■ **What to do**: Give back the whole listing verbatim, printing none of its pictures.

■ **Provided material**:
Start of Block
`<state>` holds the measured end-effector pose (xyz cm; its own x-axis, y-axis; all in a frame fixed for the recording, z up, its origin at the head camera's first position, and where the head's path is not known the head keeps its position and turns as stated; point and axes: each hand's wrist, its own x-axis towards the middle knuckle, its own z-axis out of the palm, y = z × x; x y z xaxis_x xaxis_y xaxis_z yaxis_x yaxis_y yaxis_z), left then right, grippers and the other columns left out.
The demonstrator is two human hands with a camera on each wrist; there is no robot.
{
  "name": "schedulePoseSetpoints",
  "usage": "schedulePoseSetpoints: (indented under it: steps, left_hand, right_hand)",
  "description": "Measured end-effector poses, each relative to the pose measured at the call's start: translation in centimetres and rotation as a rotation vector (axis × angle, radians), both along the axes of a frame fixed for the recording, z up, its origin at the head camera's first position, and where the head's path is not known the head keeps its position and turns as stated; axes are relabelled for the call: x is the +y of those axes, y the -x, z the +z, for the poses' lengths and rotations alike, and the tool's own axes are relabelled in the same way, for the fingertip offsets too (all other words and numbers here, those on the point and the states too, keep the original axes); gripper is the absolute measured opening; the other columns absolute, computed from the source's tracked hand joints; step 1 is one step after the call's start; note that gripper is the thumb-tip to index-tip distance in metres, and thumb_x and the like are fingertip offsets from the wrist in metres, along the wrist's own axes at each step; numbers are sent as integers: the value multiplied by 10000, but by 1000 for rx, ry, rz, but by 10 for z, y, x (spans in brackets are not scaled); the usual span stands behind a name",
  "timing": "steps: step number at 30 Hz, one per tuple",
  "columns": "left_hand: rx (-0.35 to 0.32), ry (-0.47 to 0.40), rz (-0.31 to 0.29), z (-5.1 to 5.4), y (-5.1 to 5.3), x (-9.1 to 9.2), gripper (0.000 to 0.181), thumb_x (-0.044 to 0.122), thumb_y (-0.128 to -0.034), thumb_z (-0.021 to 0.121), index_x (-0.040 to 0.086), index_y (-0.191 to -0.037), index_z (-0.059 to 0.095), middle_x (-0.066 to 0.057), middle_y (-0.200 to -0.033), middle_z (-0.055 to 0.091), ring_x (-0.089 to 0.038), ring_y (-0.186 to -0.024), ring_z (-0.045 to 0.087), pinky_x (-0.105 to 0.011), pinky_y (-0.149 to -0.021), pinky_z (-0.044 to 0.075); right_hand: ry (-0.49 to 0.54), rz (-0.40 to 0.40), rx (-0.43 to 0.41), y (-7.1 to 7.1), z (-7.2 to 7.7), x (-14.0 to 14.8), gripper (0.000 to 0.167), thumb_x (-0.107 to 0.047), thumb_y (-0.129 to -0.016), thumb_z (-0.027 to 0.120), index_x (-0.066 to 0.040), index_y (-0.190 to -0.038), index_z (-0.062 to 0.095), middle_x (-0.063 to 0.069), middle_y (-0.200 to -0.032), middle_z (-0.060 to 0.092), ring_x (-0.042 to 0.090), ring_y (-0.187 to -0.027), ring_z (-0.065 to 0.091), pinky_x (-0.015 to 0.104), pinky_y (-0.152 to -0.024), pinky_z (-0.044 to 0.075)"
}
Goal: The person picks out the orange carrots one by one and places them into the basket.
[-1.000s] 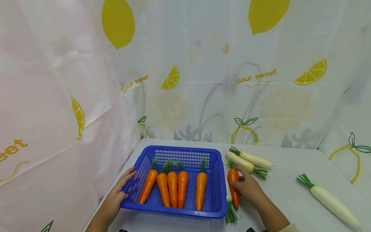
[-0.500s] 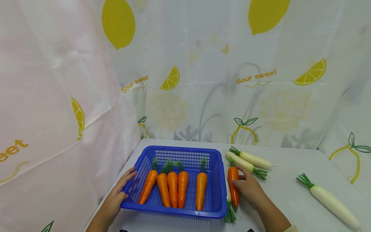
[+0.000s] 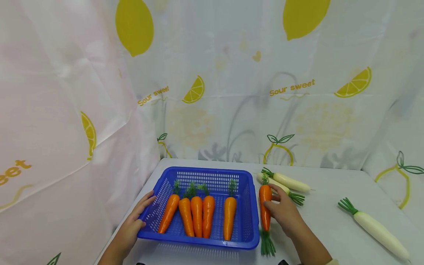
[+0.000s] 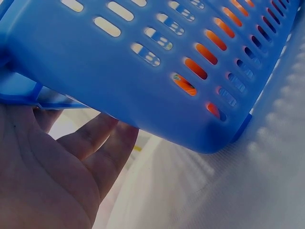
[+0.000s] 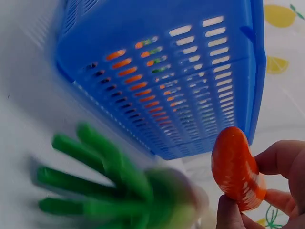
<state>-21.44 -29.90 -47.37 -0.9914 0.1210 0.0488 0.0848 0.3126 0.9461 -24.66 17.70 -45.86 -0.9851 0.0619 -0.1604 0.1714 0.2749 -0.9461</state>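
Note:
My right hand (image 3: 283, 209) holds an orange carrot (image 3: 265, 209) by thumb and fingers, just right of the blue basket (image 3: 198, 241). In the right wrist view the carrot (image 5: 233, 167) points its tip at the camera, apart from the basket wall. Under the carrot lies a white radish, mostly hidden, its green stalks (image 3: 267, 244) sticking out toward me. My left hand (image 3: 132, 217) rests on the basket's left rim with fairly straight fingers. In the left wrist view its fingers (image 4: 114, 148) touch the basket's outside, their tips hidden. Several carrots (image 3: 197, 217) lie inside the basket, leaves pointing away.
Two white radishes lie behind my right hand, the rear one (image 3: 291, 182) beside the other, whose green stalks (image 3: 296, 198) show. Another radish (image 3: 381, 235) lies at the far right of the white table (image 3: 331, 206). A lemon-print curtain (image 3: 232, 92) closes off the back and sides.
My right hand has raised the carrot slightly and shifted it away from me, over the radish. The radish's stalks have turned a little to the right. My left hand and the basket stay put.

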Motion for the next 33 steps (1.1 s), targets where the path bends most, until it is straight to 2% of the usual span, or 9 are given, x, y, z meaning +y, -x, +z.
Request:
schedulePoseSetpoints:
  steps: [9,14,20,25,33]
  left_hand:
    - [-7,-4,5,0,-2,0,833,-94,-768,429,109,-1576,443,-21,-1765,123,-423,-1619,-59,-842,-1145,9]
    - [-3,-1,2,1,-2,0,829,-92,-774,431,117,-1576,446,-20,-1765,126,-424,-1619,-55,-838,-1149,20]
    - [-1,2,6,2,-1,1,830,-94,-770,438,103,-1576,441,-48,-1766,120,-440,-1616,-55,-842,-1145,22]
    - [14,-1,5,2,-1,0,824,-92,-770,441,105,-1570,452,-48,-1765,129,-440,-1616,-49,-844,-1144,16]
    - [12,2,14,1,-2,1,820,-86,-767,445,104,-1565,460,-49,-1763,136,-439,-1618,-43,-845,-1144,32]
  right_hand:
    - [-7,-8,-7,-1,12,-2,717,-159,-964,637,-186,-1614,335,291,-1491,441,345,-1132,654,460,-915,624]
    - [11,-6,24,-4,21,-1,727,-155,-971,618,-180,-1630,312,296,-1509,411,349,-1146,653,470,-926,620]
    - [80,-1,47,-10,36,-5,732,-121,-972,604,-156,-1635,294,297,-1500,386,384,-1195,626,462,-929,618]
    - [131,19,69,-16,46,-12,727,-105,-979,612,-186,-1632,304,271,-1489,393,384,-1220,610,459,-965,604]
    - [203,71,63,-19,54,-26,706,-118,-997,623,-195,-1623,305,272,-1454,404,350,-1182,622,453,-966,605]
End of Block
■ **Response area**:
`<state>` holds the measured end-effector pose (xyz cm; its own x-axis, y-axis; all in a frame fixed for the recording, z up, its origin at the head camera's first position, and where the head's path is not known the head keeps its position and turns as stated; point and axes: each hand's wrist, its own x-axis towards the middle knuckle, its own z-axis out of the palm, y = z × x; x y z xaxis_x xaxis_y xaxis_z yaxis_x yaxis_y yaxis_z), left then right, grippers and the other columns left out.
The demonstrator is two human hands with a camera on each wrist; there is no robot.
{
  "name": "schedulePoseSetpoints",
  "usage": "schedulePoseSetpoints: (indented under it: steps, left_hand, right_hand)",
  "description": "Measured end-effector poses, each relative to the pose measured at the call's start: translation in centimetres and rotation as a rotation vector (axis × angle, radians), both along the axes of a frame fixed for the recording, z up, its origin at the head camera's first position, and where the head's path is not known the head keeps its position and turns as stated; axes are relabelled for the call: x is the +y of those axes, y the -x, z the +z, for the poses' lengths and rotations alike, and the tool's own axes are relabelled in the same way, for the fingertip offsets too (all other words and numbers here, those on the point and the states too, keep the original axes); gripper is the absolute measured opening; the other columns absolute, computed from the source's tracked hand joints; step 1 is one step after the call's start; note that gripper is the thumb-tip to index-tip distance in metres, and thumb_x and the like are fingertip offsets from the wrist in metres, along the wrist's own axes at each step; numbers are sent as integers: the value multiplied by 10000, but by 1000 for rx, ry, rz, but by 10 for z, y, x (spans in brackets are not scaled); the usual span stands behind a name",
  "timing": "steps: step number at 30 Hz, one per tuple",
  "columns": "left_hand: rx (-0.35 to 0.32), ry (-0.47 to 0.40), rz (-0.31 to 0.29), z (-5.1 to 5.4), y (-5.1 to 5.3), x (-9.1 to 9.2), gripper (0.000 to 0.181), thumb_x (-0.044 to 0.122), thumb_y (-0.128 to -0.034), thumb_z (-0.021 to 0.121), index_x (-0.040 to 0.086), index_y (-0.191 to -0.037), index_z (-0.059 to 0.095), middle_x (-0.066 to 0.057), middle_y (-0.200 to -0.033), middle_z (-0.055 to 0.091), ring_x (-0.089 to 0.038), ring_y (-0.186 to -0.024), ring_z (-0.045 to 0.087), pinky_x (-0.105 to 0.011), pinky_y (-0.149 to -0.021), pinky_z (-0.044 to 0.075); right_hand: ry (-0.49 to 0.54), rz (-0.40 to 0.40), rx (-0.43 to 0.41), y (-7.1 to 7.1), z (-7.2 to 7.7), x (-14.0 to 14.8), gripper (0.000 to 0.167), thumb_x (-0.107 to 0.047), thumb_y (-0.129 to -0.016), thumb_z (-0.027 to 0.120), index_x (-0.066 to 0.040), index_y (-0.190 to -0.038), index_z (-0.062 to 0.095), middle_x (-0.063 to 0.069), middle_y (-0.200 to -0.032), middle_z (-0.060 to 0.092), ring_x (-0.042 to 0.090), ring_y (-0.187 to -0.027), ring_z (-0.065 to 0.091), pinky_x (-0.015 to 0.104), pinky_y (-0.152 to -0.024), pinky_z (-0.044 to 0.075)"
}
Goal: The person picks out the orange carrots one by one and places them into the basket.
[-1.000s] 
[-0.500s] 
[+0.000s] 
[+0.000s] 
[+0.000s] 
<state>-21.44 -29.90 -47.37 -0.9914 0.1210 0.0488 0.0848 0.3126 0.9461 -24.66 17.70 -45.86 -0.9851 0.0619 -0.1604 0.1714 0.2749 -0.9461</state>
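Note:
My right hand (image 3: 283, 209) holds an orange carrot (image 3: 265, 209) by thumb and fingers, just right of the blue basket (image 3: 198, 241). In the right wrist view the carrot (image 5: 233, 167) points its tip at the camera, apart from the basket wall. Under the carrot lies a white radish, mostly hidden, its green stalks (image 3: 267, 244) sticking out toward me. My left hand (image 3: 132, 217) rests on the basket's left rim with fairly straight fingers. In the left wrist view its fingers (image 4: 114, 148) touch the basket's outside, their tips hidden. Several carrots (image 3: 197, 217) lie inside the basket, leaves pointing away.
Two white radishes lie behind my right hand, the rear one (image 3: 291, 182) beside the other, whose green stalks (image 3: 296, 198) show. Another radish (image 3: 381, 235) lies at the far right of the white table (image 3: 331, 206). A lemon-print curtain (image 3: 232, 92) closes off the back and sides.
My right hand has raised the carrot slightly and shifted it away from me, over the radish. The radish's stalks have turned a little to the right. My left hand and the basket stay put.
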
Motion for the next 33 steps (1.1 s), targets where the path bends most, until it is straight to 2% of the usual span, or 9 are given, x, y, z meaning +y, -x, +z.
Request:
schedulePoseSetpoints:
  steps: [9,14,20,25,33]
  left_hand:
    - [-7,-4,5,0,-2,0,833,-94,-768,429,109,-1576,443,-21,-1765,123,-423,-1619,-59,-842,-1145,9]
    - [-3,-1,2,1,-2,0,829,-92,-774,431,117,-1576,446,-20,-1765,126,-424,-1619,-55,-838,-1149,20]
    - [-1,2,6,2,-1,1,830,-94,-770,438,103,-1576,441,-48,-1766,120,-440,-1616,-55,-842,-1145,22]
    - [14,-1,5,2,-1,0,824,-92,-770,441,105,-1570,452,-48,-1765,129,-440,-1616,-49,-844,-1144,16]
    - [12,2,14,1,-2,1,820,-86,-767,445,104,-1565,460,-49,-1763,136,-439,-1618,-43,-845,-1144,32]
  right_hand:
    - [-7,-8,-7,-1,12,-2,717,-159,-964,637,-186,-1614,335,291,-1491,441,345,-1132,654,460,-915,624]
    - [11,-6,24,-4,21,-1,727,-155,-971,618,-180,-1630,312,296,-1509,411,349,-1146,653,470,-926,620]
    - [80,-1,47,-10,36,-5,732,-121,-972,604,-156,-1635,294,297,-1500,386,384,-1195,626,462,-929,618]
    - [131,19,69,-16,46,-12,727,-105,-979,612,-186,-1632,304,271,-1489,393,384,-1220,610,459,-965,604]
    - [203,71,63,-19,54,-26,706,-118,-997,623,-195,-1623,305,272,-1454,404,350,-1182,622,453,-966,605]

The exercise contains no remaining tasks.